EXERCISE REQUIREMENTS:
Down to the last line, reproduce the data that follows, but skip the pictures.

DATASET SECTION:
___
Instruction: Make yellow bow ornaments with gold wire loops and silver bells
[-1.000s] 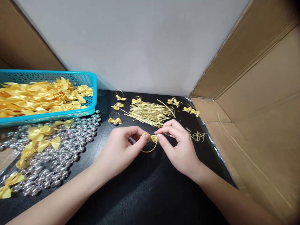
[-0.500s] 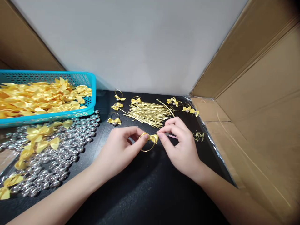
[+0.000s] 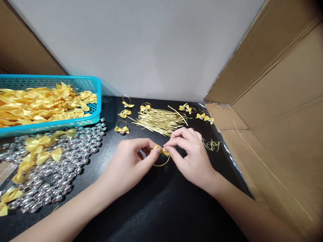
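Note:
A small yellow ribbon bow [image 3: 165, 152] with a loop of gold twist tie [image 3: 161, 165] hanging below it is between my two hands over the black table. My left hand [image 3: 135, 161] pinches the left side of the bow between thumb and index finger. From the right, my right hand [image 3: 190, 156] closes thumb and fingertips at the bow's middle, on what looks like an end of the twist tie. Fingertips hide most of the bow. Just behind the hands lies a pile of gold twist ties [image 3: 160, 120].
A blue basket [image 3: 99, 101] of yellow bows stands at the left. Many silver beads [image 3: 73, 168] spread before it, with loose bows [image 3: 42, 143] on top. Looped bows [image 3: 122, 129] lie around the ties. Tie scraps [image 3: 212, 145] are at right; cardboard walls [image 3: 277, 101] stand beyond.
My right hand has moved left, its fingertips going from the bow's right tip to its middle. My left hand has shifted slightly right and still grips the bow.

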`<action>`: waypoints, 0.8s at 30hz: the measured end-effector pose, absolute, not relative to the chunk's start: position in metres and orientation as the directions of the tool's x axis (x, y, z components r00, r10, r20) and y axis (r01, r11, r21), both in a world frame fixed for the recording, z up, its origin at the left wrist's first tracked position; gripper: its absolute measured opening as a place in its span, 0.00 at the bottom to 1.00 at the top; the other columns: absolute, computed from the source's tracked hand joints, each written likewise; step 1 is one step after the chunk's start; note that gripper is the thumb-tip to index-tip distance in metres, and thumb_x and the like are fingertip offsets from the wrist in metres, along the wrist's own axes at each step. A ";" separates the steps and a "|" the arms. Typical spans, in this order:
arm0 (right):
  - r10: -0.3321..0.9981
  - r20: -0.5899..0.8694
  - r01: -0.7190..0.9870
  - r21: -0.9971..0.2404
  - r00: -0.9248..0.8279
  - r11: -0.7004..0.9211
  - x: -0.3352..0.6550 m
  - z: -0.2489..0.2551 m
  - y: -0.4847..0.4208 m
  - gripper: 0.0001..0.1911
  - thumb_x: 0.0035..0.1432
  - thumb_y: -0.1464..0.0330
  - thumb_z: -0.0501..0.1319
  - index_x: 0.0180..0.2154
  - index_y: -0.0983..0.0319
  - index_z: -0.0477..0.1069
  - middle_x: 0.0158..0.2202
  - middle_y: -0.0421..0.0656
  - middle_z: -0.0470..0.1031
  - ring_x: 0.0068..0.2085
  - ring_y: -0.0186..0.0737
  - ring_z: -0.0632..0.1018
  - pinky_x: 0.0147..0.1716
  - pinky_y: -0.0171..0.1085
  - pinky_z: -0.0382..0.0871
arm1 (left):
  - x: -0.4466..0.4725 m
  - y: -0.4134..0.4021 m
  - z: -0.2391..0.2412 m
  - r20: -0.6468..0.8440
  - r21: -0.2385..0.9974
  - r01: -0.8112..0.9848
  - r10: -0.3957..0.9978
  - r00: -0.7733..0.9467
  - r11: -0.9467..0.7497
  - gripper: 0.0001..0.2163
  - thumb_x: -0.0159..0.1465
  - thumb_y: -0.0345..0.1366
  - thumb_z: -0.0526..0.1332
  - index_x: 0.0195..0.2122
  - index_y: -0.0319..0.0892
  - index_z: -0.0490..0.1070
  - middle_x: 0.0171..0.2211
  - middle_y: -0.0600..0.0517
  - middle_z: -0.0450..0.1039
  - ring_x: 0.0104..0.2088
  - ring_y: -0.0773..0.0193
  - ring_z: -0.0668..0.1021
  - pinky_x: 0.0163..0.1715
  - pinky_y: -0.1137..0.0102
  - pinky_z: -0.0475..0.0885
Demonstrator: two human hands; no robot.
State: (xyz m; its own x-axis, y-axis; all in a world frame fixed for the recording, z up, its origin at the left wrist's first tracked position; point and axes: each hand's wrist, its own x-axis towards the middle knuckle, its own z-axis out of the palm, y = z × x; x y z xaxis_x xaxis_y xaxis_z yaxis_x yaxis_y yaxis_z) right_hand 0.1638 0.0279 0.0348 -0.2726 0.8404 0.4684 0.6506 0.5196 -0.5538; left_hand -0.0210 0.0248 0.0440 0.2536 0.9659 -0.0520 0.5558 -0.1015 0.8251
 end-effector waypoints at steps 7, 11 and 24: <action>0.875 0.480 0.499 -0.744 -0.063 0.444 0.168 0.038 0.033 0.07 0.61 0.73 0.59 0.30 0.60 0.69 0.36 0.42 0.70 0.40 0.41 0.73 0.39 0.42 0.68 | -0.021 0.029 0.044 -0.051 0.808 0.581 0.970 0.238 -0.100 0.14 0.62 0.44 0.60 0.26 0.41 0.75 0.21 0.54 0.75 0.22 0.67 0.71 0.22 0.74 0.64; 0.924 0.380 0.360 -0.869 0.049 0.339 0.169 0.032 0.036 0.07 0.62 0.69 0.57 0.30 0.59 0.67 0.38 0.43 0.69 0.40 0.40 0.73 0.40 0.41 0.69 | -0.019 0.030 0.045 -0.061 0.841 0.535 0.968 0.244 -0.082 0.14 0.62 0.45 0.60 0.26 0.40 0.75 0.23 0.53 0.77 0.23 0.65 0.74 0.23 0.74 0.66; 0.846 0.359 0.527 -0.667 -0.393 0.527 0.173 0.045 0.033 0.04 0.59 0.73 0.65 0.34 0.58 0.76 0.35 0.39 0.81 0.40 0.40 0.77 0.49 0.47 0.61 | -0.018 0.026 0.050 -0.082 0.871 0.486 0.952 0.296 -0.076 0.13 0.63 0.43 0.60 0.27 0.41 0.77 0.22 0.54 0.77 0.24 0.65 0.73 0.23 0.74 0.66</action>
State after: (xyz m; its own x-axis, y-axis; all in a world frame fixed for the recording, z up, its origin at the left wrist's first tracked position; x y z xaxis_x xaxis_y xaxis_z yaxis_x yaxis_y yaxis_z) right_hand 0.1730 0.0325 0.0454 -0.3932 0.8464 0.3590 0.5266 0.5275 -0.6667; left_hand -0.0182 0.0259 0.0502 0.2956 0.9518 -0.0818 0.4860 -0.0761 0.8706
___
YOUR RESPONSE:
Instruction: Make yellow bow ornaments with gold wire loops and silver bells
[-1.000s] 
[-0.500s] 
[+0.000s] 
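Note:
A small yellow ribbon bow [image 3: 165, 152] with a loop of gold twist tie [image 3: 161, 165] hanging below it is between my two hands over the black table. My left hand [image 3: 135, 161] pinches the left side of the bow between thumb and index finger. From the right, my right hand [image 3: 190, 156] closes thumb and fingertips at the bow's middle, on what looks like an end of the twist tie. Fingertips hide most of the bow. Just behind the hands lies a pile of gold twist ties [image 3: 160, 120].
A blue basket [image 3: 99, 101] of yellow bows stands at the left. Many silver beads [image 3: 73, 168] spread before it, with loose bows [image 3: 42, 143] on top. Looped bows [image 3: 122, 129] lie around the ties. Tie scraps [image 3: 212, 145] are at right; cardboard walls [image 3: 277, 101] stand beyond.
My right hand has moved left, its fingertips going from the bow's right tip to its middle. My left hand has shifted slightly right and still grips the bow.
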
`<action>`: waypoints, 0.8s at 30hz: the measured end-effector pose, absolute, not relative to the chunk's start: position in metres and orientation as the directions of the tool's x axis (x, y, z components r00, r10, r20) and y axis (r01, r11, r21), both in a world frame fixed for the recording, z up, its origin at the left wrist's first tracked position; gripper: its absolute measured opening as a place in its span, 0.00 at the bottom to 1.00 at the top; the other columns: absolute, computed from the source's tracked hand joints, each written likewise; step 1 is one step after the chunk's start; note that gripper is the thumb-tip to index-tip distance in metres, and thumb_x and the like are fingertip offsets from the wrist in metres, along the wrist's own axes at each step. A ";" separates the steps and a "|" the arms. Typical spans, in this order:
arm0 (right):
  - r10: -0.3321..0.9981
  - r20: -0.5899..0.8694
  - r01: -0.7190..0.9870
  - r21: -0.9971..0.2404
  - r00: -0.9248..0.8279
  - r11: -0.7004..0.9211
  - x: -0.3352..0.6550 m
  - z: -0.2489..0.2551 m
  - y: -0.4847..0.4208 m
  - gripper: 0.0001..0.1911
  - thumb_x: 0.0035..0.1432
  - thumb_y: -0.1464..0.0330
  - thumb_z: -0.0501..0.1319
  - index_x: 0.0180..0.2154
  - index_y: -0.0983..0.0319
  - index_z: -0.0477..0.1069
  - middle_x: 0.0158..0.2202
  - middle_y: -0.0421..0.0656
  - middle_z: -0.0470..0.1031
  - ring_x: 0.0068..0.2085
  - ring_y: -0.0186..0.0737
  - ring_z: -0.0632..0.1018
  - pinky_x: 0.0147..0.1716
  - pinky_y: -0.0171..0.1085
  - pinky_z: -0.0382..0.0871
arm1 (left):
  - x: -0.4466..0.4725 m
  - y: -0.4134..0.4021 m
  - z: -0.2391..0.2412 m
  - r20: -0.6468..0.8440
  - r21: -0.2385..0.9974
  - r01: -0.8112..0.9848
  - r10: -0.3957..0.9978
  - r00: -0.7733..0.9467
  - r11: -0.9467..0.7497
  - gripper: 0.0001..0.2163
  - thumb_x: -0.0159..0.1465
  - thumb_y: -0.0345..0.1366
  - thumb_z: -0.0526..0.1332
  - index_x: 0.0195..0.2122
  - index_y: -0.0319..0.0892
  - index_z: -0.0490..0.1070
  - middle_x: 0.0171..0.2211
  - middle_y: -0.0600..0.0517
  - middle_z: -0.0450..0.1039
  - ring_x: 0.0104..0.2088
  - ring_y: -0.0773..0.0193
  - ring_z: -0.0668..0.1021
  - pinky_x: 0.0163..0.1715
  - pinky_y: -0.1137..0.0102
  - pinky_z: -0.0475..0.0885
Demonstrator: two human hands; no robot.
State: (xyz m; its own x-axis, y-axis; all in a world frame fixed for the recording, z up, its origin at the left wrist's first tracked position; point and axes: each hand's wrist, its own x-axis towards the middle knuckle, its own z-axis out of the palm, y = z × x; x y z xaxis_x xaxis_y xaxis_z yaxis_x yaxis_y yaxis_z) right_hand 0.1638 0.0279 0.0348 -0.2726 0.8404 0.4684 0.6506 0.5196 -0.5538; left_hand -0.0210 0.0248 0.0440 0.2536 0.9659 -0.0520 0.5558 -0.1015 0.8251
 end-effector waypoints at steps 7, 11 and 24: <action>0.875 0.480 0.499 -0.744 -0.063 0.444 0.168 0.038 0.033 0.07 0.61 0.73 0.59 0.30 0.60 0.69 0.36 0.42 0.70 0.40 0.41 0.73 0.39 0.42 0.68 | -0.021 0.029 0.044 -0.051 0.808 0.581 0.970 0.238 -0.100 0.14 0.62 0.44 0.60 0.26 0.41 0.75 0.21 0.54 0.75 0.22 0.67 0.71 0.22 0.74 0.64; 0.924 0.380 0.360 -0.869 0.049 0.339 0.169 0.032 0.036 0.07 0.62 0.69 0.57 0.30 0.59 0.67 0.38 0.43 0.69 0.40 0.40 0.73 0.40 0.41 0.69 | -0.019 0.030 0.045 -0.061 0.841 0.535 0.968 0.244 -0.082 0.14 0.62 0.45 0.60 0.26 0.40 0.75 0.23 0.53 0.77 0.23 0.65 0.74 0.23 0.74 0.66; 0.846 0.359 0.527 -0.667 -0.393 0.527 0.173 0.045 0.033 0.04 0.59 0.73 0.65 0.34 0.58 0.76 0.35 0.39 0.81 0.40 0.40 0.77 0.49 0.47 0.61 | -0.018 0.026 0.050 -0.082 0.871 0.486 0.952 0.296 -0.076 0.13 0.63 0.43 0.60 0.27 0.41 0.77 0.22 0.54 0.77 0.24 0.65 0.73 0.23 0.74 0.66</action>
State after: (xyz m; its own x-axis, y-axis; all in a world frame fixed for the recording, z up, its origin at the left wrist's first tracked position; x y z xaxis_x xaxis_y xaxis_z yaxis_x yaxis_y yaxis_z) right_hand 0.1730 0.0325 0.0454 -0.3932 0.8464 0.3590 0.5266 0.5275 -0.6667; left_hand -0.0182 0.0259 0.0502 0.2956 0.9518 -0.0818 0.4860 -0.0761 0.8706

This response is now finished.